As evidências escasseiam num mundo complexo em que tudo o que se pode saber tem o estatuto de uma suposição ou de uma suspeita.
Existe uma cegueira própria da excessiva visibilidade, é que ver não é o mesmo que compreender.
A visibilidade e a transparência dos meios de comunicação produzem uma cegueira específica: a profusão de imagens e palavras satura-nos com uma massa indiferenciada de factos brutos, lançando uma superfície espessa e desorientadora sobre um fundo indiferenciado.
A profusão de imagens pode mascarar a sociedade.
Ocorreu uma “virtualização da sociedade”.
A explosão do pluralismo e a diversificação dos modos de vida conduzem-nos a um mundo mais enigmático, heterogéneo e dificilmente compreensível.
O aumento do saber é acompanhado pelo crescimento das zonas de incerteza.
O mundo é hoje povoado por realidades invisíveis como o risco e a oportunidade, ambas despojadas de juízos definitivos e incontroversos.
Há uma crise de representação que nos priva de sistemas de orientação capazes de nos habilitar a esquematizar a realidade e a reduzi-la a dimensões manejáveis, e por isso a política encontra tantas dificuldades para se fazer valer, para configurar e governar num mundo globalizado.

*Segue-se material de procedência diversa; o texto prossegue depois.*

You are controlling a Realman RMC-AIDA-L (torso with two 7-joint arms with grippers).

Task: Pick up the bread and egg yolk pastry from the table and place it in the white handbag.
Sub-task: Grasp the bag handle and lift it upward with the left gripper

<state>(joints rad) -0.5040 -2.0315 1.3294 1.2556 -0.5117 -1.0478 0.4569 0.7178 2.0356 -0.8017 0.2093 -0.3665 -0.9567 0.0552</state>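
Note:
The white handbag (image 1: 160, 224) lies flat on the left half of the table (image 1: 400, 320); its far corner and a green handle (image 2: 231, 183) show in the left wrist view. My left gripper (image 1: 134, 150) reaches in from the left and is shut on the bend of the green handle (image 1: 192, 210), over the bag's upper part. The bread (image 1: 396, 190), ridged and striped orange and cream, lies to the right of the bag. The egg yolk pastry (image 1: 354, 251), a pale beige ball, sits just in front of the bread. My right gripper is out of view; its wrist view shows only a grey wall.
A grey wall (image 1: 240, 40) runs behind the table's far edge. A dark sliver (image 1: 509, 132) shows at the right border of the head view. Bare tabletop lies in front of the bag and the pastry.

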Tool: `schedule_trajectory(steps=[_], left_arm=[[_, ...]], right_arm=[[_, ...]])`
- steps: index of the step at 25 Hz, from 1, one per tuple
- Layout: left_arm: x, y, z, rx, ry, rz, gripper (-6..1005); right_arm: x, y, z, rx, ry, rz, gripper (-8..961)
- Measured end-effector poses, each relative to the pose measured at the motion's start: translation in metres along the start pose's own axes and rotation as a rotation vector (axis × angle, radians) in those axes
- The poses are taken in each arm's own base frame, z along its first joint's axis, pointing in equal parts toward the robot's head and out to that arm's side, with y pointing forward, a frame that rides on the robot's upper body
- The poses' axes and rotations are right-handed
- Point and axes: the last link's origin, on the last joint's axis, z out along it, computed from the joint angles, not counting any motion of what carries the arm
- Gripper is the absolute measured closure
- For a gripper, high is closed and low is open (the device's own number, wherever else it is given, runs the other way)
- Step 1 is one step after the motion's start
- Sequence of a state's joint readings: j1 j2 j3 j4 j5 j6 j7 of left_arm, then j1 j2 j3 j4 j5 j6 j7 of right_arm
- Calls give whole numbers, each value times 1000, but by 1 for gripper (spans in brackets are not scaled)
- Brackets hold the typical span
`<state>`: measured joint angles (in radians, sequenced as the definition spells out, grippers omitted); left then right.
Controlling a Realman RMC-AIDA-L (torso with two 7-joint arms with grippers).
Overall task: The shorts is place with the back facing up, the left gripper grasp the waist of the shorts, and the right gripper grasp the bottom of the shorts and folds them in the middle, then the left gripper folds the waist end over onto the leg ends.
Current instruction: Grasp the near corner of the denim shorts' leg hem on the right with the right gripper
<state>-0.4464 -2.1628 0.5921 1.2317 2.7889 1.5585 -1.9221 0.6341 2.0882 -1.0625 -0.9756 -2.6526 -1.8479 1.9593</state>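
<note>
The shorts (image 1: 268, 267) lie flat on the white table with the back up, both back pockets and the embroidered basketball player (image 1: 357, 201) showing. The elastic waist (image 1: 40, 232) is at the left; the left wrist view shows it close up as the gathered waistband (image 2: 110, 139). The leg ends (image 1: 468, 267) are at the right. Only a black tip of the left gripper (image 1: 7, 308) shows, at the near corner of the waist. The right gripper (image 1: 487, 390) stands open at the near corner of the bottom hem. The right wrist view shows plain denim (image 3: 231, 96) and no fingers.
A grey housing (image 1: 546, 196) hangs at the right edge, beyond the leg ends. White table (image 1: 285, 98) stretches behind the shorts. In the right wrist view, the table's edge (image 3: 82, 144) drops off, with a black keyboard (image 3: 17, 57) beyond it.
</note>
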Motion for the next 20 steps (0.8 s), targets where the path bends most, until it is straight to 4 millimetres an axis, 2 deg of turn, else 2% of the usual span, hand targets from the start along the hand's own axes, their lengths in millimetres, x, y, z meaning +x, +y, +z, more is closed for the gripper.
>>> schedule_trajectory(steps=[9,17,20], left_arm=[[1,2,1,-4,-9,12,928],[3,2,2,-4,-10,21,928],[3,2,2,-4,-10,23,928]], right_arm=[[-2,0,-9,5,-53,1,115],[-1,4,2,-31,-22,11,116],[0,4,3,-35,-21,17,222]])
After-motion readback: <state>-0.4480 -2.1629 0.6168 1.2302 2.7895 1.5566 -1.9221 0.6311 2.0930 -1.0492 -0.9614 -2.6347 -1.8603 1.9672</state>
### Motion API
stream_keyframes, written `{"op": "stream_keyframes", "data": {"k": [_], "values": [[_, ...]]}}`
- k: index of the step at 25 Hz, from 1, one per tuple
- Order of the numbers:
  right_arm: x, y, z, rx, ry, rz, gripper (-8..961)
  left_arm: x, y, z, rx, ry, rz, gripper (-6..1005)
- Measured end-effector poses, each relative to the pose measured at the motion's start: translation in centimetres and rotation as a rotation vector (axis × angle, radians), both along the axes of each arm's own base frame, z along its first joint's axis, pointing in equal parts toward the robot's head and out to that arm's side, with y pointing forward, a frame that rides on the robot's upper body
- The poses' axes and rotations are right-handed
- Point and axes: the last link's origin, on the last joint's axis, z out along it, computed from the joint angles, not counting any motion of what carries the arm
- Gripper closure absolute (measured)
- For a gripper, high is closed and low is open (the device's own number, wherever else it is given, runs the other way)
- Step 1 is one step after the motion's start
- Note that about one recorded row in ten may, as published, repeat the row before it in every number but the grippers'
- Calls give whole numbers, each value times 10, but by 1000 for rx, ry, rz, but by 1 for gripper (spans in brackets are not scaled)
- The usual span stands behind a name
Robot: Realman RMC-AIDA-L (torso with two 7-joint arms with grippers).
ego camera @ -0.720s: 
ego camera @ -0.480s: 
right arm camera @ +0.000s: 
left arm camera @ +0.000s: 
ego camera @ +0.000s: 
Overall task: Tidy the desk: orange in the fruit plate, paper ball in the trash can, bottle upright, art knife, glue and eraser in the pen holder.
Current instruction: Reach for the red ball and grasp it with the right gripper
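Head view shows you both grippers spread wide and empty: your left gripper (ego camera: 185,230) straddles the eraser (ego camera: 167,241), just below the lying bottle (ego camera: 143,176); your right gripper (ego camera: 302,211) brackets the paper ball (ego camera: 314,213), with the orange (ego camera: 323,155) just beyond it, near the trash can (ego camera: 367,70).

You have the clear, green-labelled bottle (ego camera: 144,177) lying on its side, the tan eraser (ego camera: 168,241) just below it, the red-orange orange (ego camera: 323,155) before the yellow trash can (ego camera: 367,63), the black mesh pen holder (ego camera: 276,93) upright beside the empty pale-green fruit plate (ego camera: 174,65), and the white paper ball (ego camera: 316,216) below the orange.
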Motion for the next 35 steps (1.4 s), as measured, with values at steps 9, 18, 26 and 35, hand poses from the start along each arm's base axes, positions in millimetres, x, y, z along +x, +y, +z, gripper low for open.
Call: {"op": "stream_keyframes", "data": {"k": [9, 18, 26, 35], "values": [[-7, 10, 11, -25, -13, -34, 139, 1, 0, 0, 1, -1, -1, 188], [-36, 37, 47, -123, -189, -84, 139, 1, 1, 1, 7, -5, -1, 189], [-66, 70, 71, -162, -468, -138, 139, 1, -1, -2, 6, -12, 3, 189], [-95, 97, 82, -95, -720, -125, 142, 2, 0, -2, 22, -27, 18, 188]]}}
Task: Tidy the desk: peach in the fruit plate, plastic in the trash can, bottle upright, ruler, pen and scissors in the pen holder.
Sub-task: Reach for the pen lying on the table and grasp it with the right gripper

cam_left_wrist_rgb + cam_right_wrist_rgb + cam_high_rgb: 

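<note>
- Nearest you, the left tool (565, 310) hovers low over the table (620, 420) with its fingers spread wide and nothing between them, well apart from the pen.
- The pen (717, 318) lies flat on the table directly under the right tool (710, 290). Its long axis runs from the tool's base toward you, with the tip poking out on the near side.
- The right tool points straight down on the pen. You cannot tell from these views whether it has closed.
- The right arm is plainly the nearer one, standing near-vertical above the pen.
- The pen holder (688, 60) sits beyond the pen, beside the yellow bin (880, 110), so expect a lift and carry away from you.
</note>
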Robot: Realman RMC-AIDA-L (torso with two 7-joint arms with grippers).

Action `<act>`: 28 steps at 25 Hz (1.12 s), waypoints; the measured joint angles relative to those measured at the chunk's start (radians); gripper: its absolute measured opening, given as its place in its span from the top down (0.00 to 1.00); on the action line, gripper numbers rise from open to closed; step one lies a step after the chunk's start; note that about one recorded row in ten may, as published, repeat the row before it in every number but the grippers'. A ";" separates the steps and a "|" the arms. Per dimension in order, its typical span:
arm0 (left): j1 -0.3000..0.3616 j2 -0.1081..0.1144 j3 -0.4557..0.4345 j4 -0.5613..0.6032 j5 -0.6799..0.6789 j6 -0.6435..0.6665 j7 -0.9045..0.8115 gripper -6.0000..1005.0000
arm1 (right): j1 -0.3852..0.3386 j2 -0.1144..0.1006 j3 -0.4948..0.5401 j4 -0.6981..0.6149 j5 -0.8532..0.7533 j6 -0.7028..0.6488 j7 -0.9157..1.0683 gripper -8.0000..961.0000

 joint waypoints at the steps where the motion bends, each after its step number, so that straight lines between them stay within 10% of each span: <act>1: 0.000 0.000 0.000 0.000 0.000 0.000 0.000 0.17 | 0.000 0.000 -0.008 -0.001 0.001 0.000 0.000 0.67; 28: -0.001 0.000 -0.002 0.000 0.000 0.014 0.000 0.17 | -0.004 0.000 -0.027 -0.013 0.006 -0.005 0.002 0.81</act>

O poder deslocou-se, em boa medida, dos estados nacionais para conglomerados anónimos com localização incerta é que não têm que prestar contas a um eleitorado.
O mal-estar procede de ameaças dificilmente identificáveis, e é isso que produz uma inquietação muito diferente daquela que os perigos visíveis causam.
O actual dirigente já não precisa de ler muito nem de pensar muito. Nem sequer tem de argumentar ou de ser convincente: basta-lhe manejar correctamente os dispositivos da atenção pública.
Já não são precisas ideias para convencer, mas apenas processos para distrair.”